Jedes GCP-Projekt verfügt über:

  • einen Projektnamen, den Sie bereitstellen,
  • eine Projekt-ID, die Sie bereitstellen oder die die GCP für Sie bereitstellt
  • eine Projektnummer, die die GCP bereitstellt

Wenn Sie mit der GCP arbeiten, verwenden Sie diese Kennungen in bestimmten Befehlszeilen und API-Aufrufen. Der folgende Screenshot zeigt einen Projektnamen, dessen ID und seine Nummer:

Ein Screenshot der Cloud Console, auf dem Projekt-ID und -Name angezeigt werden

In diesem Beispiel:

  • ist Example Project der Projektname.
  • example-id ist die Projekt-ID.
  • 123456789012 ist die Projektnummer.

Jede Projekt-ID ist in der GCP nur einmal vorhanden. Ein erstelltes Projekt kann zwar gelöscht, die zugehörige ID aber nicht wiederverwendet werden.

Wenn die Rechnungstellung aktiviert ist, ist jedes Projekt mit einem Rechnungskonto verbunden. Mehrere Projekte können für ihre Ressourcennutzung über das gleiche Konto abgerechnet werden.

Ein Projekt dient als Namespace. Dies bedeutet, dass jede Ressource innerhalb eines Projekts einen eindeutigen Namen haben muss. Sie können jedoch normalerweise Ressourcennamen wiederverwenden, wenn sie sich in separaten Projekten befinden. Einige Ressourcennamen dürfen global nur einmal vorhanden sein. Weitere Informationen finden Sie in der Dokumentation für die Ressource.
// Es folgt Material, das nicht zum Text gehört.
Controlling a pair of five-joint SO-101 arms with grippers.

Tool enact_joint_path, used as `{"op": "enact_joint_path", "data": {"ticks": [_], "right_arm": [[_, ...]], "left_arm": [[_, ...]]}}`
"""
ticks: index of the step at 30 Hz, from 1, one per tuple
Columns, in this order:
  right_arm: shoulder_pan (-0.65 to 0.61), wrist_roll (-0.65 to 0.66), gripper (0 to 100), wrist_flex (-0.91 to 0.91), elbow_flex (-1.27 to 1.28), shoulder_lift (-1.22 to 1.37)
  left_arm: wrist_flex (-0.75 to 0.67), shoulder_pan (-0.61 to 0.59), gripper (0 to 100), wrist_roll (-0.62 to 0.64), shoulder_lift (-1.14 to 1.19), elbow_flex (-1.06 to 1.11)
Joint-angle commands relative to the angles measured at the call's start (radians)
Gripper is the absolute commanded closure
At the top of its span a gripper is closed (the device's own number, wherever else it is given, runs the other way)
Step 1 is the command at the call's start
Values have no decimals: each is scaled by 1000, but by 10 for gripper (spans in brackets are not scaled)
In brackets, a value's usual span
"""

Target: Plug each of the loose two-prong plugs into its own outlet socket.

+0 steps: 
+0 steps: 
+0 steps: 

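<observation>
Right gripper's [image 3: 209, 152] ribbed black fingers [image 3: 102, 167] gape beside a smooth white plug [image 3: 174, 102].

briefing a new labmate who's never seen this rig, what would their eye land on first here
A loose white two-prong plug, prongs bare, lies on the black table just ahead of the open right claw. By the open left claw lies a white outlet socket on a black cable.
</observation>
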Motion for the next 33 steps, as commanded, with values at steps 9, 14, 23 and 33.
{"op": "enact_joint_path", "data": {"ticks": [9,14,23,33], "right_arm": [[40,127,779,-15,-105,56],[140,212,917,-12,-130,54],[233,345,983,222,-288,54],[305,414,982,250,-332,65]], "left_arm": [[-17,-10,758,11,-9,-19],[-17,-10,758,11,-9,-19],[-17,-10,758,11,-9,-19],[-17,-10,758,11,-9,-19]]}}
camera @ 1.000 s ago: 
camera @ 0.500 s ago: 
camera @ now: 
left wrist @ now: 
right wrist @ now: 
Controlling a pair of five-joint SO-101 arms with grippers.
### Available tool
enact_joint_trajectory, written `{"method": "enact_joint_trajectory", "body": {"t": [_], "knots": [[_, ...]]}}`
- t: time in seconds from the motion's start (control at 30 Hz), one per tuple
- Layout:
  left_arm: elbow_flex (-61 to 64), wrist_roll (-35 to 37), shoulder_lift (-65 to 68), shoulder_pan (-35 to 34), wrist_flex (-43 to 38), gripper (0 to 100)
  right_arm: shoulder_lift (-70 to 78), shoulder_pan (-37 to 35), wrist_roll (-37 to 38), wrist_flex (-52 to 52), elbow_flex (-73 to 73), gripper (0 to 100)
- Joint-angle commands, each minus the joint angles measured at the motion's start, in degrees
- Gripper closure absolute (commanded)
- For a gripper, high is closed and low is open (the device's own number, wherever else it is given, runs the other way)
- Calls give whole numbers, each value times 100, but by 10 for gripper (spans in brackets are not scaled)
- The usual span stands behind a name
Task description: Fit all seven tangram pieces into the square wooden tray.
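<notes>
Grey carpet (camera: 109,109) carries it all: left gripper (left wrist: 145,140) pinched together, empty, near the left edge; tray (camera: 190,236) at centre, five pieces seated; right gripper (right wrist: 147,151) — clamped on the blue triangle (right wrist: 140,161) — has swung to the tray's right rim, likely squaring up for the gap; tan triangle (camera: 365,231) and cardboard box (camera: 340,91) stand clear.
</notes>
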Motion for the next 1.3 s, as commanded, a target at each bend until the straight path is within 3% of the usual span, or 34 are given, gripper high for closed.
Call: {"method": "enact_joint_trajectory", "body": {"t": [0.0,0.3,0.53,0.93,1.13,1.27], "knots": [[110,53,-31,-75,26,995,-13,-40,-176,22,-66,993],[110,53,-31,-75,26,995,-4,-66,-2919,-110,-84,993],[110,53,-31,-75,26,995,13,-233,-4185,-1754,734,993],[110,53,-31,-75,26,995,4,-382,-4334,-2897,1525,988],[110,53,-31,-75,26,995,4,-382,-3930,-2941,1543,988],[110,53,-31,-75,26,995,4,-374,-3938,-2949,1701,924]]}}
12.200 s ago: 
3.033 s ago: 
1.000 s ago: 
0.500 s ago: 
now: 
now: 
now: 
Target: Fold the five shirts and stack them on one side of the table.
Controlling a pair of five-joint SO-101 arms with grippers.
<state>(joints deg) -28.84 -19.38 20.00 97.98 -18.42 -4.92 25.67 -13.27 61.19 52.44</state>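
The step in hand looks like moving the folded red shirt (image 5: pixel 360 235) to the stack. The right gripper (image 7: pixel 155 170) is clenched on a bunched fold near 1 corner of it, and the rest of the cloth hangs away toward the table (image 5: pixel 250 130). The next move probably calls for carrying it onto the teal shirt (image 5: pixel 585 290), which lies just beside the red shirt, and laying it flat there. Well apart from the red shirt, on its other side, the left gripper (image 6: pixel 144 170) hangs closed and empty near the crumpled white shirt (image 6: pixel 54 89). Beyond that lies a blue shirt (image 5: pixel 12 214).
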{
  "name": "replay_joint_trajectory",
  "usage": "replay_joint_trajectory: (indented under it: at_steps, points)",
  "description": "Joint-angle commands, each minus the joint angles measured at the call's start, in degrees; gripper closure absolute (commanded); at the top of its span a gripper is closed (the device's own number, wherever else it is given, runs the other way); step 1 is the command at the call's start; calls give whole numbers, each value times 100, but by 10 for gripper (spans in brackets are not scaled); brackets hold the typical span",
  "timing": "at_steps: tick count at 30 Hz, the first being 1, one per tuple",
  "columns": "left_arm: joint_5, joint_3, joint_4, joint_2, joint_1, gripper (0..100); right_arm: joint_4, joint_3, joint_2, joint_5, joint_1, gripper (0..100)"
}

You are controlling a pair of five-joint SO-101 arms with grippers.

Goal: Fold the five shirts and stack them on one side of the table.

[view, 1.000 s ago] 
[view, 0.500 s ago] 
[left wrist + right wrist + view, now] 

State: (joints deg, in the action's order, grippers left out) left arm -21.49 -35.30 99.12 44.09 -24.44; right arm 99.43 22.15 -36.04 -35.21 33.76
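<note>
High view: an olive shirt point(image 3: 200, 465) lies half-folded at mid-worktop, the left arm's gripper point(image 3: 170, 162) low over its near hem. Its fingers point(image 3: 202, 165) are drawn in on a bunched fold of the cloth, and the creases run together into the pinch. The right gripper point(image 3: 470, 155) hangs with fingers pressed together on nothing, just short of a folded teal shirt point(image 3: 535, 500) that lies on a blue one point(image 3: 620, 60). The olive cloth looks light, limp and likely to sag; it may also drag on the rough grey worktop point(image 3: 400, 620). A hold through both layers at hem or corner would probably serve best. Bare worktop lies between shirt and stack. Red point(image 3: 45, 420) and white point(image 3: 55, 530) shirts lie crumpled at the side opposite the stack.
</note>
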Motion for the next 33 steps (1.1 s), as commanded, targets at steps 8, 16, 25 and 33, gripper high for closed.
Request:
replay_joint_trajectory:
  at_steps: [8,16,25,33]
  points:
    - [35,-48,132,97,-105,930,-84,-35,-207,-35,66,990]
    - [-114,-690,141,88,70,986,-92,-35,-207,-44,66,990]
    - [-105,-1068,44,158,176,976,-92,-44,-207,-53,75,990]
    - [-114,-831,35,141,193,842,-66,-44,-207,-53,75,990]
Möglichkeiten zur Interaktion mit den Diensten

Google Cloud bietet Ihnen drei grundlegende Möglichkeiten, mit den Diensten und Ressourcen zu interagieren.

Die Google Cloud Console

Screenshot der Cloud Console zur Veranschaulichung einer Web-UI

Die Google Cloud Console bietet eine webbasierte, grafische Benutzeroberfläche, über die Sie Ihre GCP-Projekte und Ressourcen verwalten können. Bei Verwendung der Cloud Console erstellen Sie ein neues Projekt oder wählen ein vorhandenes Projekt aus und verwenden die Ressourcen, die Sie im Zusammenhang mit diesem Projekt erstellen. Sie können mehrere Projekte erstellen und dementsprechend Projekte dazu verwenden, um Ihre Aufgaben auf beliebige und für Sie sinnvolle Weise zu trennen. Durch Erstellen eines neuen Projekts können Sie beispielsweise den Zugriff auf die Ressourcen in diesem Projekt auf bestimmte Teammitglieder beschränken, während in einem anderen Projekt weiterhin alle Teammitglieder auf die Ressourcen zugreifen können.

Befehlszeile

Wenn Sie lieber in einem Terminalfenster arbeiten, bietet das Google Cloud SDK das gcloud-Befehlszeilentool, mit dem Sie auf die benötigten Befehle zugreifen können. Mit dem gcloud-Tool können Sie sowohl Ihren Entwicklungsworkflow als auch Ihre GCP-Ressourcen verwalten. In der Referenz zu gcloud finden Sie eine vollständige Liste der verfügbaren Befehle.

Die GCP bietet außerdem Cloud Shell, eine browserbasierte, interaktive Shell-Umgebung für die GCP. Sie können auf Cloud Shell über die GCP Console zugreifen. Cloud Shell bietet folgende Vorteile:

  • eine temporäre Compute Engine-VM-Instanz
  • Befehlszeilenzugriff auf die Instanz von einem Webbrowser aus
  • integrierter Codeeditor
  • 5 GB nichtflüchtiger Speicher
  • vorinstalliertes Google Cloud SDK und andere Tools
  • Sprachunterstützung für Java, Go, Python, Node.js, PHP, Ruby und .NET
  • Webvorschau
  • integrierte Zugriffsberechtigung für Projekte und Ressourcen der GCP Console

Ein Screenshot der Cloud Shell-Oberfläche

Clientbibliotheken

Das Cloud SDK enthält Clientbibliotheken, mit denen Sie leicht Ressourcen erstellen und verwalten können. GCP-Clientbibliotheken bieten APIs für zwei zentrale Aufgaben:

  • App APIs ermöglichen einen Zugriff auf die Dienste. App APIs sind für unterstützte Sprachen wie Node.js und Python optimiert. Diese Bibliotheken basieren auf Dienstmetaphern. Sie können also auf eine natürlichere Art mit den Diensten arbeiten und müssen weniger Boilerplate-Code schreiben. Die Bibliotheken bieten außerdem Hilfsfunktionen für die Authentifizierung und Autorisierung.

  • Admin APIs bieten eine Funktionalität für die Ressourcenverwaltung. Sie können mit Admin APIs beispielsweise Ihre eigenen automatisierten Tools erstellen.

Außerdem haben Sie mit den Google API-Clientbibliotheken die Möglichkeit, auf APIs für Produkte wie Google Maps, Google Drive und YouTube zuzugreifen.

Preise

Informationen zu den Preisdetails für einzelne Dienste finden Sie in der Preisliste.

Mit dem Preisrechner können Sie eine Schätzung der Gesamtkosten für das Ausführen einer bestimmten Arbeitslast auf der GCP erstellen.